Sturgeon are remarkable fish, sometimes called ‘living fossils’ with a slow evolutionary heritage spanning millions of years. Many sturgeon species are large and long-lived, with a so-called ‘anadromous’ lifespan traced by migrations between fresh- and saltwater environments.

Sturgeons are thus sensitive to a range of environmental pressures, and as a result, are often termed ‘flagship’ species for the wider health and connectivity of freshwater ecosystems. However, many sturgeon species are significantly threatened by human impacts, particularly the harvesting of their roe for caviar. This is often coupled with wider threats around habitat loss and the fragmentation of migration routes in river systems, for example through the construction of hydropower dams.

The Danube River has six native species of sturgeon, all of which are threatened by human activities. The European sturgeon (Acipenser sturio) and Ship sturgeon (A. nudiventris) are locally extinct, Beluga sturgeon (Huso huso), Russian sturgeon (A. gueldenstaedtii) and Stellate sturgeon (A. stellatus) are on the very brink of extinction, with the sterlet (A. ruthenus) being endangered.

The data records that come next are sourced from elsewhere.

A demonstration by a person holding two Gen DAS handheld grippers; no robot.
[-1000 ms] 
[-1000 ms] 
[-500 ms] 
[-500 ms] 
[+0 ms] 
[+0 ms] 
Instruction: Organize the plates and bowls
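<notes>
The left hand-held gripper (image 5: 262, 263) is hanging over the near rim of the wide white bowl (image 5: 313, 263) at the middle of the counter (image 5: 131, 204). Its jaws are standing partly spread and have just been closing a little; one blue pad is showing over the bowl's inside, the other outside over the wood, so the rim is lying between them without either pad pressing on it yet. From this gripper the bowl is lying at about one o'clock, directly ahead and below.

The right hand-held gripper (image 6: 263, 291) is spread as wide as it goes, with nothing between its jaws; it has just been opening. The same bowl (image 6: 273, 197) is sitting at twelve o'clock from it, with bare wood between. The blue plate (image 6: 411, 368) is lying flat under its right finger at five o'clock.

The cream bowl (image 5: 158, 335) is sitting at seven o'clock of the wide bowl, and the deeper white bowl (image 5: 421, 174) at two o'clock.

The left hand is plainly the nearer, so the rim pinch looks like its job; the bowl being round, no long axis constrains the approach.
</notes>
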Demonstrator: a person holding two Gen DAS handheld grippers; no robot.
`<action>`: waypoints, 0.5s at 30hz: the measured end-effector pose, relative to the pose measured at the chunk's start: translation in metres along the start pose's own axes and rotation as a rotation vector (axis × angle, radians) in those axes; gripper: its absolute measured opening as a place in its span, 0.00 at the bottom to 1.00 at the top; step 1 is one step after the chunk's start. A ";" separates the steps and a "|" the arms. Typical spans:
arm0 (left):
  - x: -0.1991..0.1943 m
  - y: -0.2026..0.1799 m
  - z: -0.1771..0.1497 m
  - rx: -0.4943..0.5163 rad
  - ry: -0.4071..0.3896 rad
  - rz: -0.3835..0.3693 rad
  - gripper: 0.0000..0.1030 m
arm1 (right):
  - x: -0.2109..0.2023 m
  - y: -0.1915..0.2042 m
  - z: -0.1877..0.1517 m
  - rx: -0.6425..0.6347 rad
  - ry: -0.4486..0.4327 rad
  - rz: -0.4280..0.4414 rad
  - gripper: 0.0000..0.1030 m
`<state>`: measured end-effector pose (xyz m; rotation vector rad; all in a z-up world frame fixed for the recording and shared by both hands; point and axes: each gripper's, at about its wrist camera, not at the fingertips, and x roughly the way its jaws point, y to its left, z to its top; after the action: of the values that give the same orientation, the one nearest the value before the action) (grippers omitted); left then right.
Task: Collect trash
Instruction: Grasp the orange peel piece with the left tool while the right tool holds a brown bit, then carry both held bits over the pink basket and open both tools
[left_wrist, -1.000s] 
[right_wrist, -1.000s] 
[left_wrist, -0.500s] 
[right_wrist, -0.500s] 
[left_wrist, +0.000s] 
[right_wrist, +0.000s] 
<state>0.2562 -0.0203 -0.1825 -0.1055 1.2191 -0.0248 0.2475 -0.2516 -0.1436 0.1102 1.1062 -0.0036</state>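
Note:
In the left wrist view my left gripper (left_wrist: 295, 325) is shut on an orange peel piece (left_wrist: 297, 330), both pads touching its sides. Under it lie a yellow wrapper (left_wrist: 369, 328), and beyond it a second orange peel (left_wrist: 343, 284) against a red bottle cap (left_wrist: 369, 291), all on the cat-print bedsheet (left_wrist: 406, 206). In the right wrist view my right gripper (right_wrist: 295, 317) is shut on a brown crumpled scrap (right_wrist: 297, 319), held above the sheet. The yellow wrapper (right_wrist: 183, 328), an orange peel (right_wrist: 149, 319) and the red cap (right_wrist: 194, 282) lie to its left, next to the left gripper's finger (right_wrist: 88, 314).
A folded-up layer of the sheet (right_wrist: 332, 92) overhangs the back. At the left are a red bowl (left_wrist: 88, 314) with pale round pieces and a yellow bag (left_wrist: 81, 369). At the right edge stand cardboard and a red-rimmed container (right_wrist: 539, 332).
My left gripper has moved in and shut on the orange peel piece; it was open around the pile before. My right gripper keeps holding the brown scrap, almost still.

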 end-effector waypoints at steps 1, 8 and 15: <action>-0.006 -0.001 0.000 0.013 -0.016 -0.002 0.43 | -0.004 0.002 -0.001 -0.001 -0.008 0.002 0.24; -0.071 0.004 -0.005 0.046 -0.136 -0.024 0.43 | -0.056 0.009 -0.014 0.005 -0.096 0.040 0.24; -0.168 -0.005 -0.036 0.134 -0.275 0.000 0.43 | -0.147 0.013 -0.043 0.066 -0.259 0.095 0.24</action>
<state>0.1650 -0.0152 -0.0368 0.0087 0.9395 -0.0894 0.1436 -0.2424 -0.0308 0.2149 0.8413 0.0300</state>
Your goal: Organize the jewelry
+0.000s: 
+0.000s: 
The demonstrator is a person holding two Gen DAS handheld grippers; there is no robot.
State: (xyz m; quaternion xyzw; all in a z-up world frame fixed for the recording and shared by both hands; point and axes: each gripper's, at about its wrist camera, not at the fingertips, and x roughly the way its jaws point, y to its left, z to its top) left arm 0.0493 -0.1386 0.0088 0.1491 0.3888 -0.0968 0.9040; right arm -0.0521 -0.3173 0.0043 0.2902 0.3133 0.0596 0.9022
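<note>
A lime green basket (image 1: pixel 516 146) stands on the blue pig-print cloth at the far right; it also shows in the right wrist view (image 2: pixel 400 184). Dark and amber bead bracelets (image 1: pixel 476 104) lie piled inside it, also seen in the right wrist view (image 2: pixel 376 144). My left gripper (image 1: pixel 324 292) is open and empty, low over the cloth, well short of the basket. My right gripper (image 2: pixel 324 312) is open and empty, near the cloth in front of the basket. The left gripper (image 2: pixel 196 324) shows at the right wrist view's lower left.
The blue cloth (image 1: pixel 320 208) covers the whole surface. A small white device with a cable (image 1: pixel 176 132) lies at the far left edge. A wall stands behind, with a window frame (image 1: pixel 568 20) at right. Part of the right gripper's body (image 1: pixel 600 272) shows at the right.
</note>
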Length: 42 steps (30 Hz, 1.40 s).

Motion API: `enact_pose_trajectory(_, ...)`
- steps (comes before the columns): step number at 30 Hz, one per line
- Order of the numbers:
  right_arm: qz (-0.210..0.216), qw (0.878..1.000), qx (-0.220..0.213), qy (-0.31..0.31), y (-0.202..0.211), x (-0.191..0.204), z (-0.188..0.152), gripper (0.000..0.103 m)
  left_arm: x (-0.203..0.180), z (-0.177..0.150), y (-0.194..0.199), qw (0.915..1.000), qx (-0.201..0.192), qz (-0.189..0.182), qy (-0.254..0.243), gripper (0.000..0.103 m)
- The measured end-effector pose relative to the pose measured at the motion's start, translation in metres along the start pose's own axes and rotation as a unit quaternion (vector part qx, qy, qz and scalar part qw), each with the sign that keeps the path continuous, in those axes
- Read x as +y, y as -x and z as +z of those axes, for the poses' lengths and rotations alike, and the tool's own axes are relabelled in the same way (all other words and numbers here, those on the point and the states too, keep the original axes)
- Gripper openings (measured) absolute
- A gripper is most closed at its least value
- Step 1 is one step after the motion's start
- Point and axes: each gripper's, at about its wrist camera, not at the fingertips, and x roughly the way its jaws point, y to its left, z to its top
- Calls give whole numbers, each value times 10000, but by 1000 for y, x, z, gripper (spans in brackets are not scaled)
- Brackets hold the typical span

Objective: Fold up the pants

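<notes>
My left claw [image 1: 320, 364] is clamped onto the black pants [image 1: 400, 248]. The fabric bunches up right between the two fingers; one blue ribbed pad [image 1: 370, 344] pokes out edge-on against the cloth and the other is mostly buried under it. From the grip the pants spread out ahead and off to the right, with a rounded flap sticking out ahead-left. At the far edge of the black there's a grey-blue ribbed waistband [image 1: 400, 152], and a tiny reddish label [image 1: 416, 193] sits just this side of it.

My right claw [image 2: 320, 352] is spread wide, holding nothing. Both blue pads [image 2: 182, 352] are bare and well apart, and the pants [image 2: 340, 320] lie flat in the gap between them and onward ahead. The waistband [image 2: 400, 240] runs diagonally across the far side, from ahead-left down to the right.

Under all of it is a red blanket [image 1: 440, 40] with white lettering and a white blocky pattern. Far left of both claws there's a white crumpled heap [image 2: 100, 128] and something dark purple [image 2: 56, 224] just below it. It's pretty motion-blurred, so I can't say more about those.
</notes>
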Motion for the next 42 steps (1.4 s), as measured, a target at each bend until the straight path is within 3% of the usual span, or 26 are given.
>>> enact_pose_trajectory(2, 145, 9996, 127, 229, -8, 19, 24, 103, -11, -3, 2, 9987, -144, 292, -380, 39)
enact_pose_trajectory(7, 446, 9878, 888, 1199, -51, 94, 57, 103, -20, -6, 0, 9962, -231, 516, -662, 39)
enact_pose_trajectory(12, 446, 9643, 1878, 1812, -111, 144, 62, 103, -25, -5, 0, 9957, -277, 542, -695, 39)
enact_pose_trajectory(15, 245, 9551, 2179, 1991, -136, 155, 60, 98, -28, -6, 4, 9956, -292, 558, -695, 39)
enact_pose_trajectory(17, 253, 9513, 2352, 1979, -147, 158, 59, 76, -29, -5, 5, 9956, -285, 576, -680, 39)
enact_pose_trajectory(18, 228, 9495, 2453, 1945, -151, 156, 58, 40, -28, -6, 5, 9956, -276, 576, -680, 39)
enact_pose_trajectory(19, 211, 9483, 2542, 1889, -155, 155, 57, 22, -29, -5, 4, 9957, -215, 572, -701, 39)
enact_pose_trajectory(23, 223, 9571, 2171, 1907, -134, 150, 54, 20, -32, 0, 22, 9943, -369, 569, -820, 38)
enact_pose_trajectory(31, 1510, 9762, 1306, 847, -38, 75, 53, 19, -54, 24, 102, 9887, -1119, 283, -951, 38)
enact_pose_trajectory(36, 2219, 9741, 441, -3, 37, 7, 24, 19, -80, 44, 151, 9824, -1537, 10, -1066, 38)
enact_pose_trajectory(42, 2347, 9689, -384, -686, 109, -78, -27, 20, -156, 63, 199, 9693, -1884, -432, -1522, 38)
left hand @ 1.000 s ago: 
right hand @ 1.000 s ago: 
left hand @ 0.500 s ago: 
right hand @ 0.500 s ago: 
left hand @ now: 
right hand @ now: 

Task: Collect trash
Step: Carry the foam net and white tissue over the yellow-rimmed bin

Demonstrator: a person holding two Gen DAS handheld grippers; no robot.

Restocking sturgeon bred in ex situ conservation projects in the Danube River, Romania. Image: George Caracas | WWF Romania

To address widespread declines in Danube sturgeon populations, the MEASURES project has implemented a series of conservation and restoration measures across the basin. A key element of this work is the ex-situ conservation of Danube sturgeon. Ex-situ (or ‘off-site’) conservation is the process of protecting an endangered species by maintaining and breeding captive populations in an artificial environment, reflecting the genetic diversity in the wild.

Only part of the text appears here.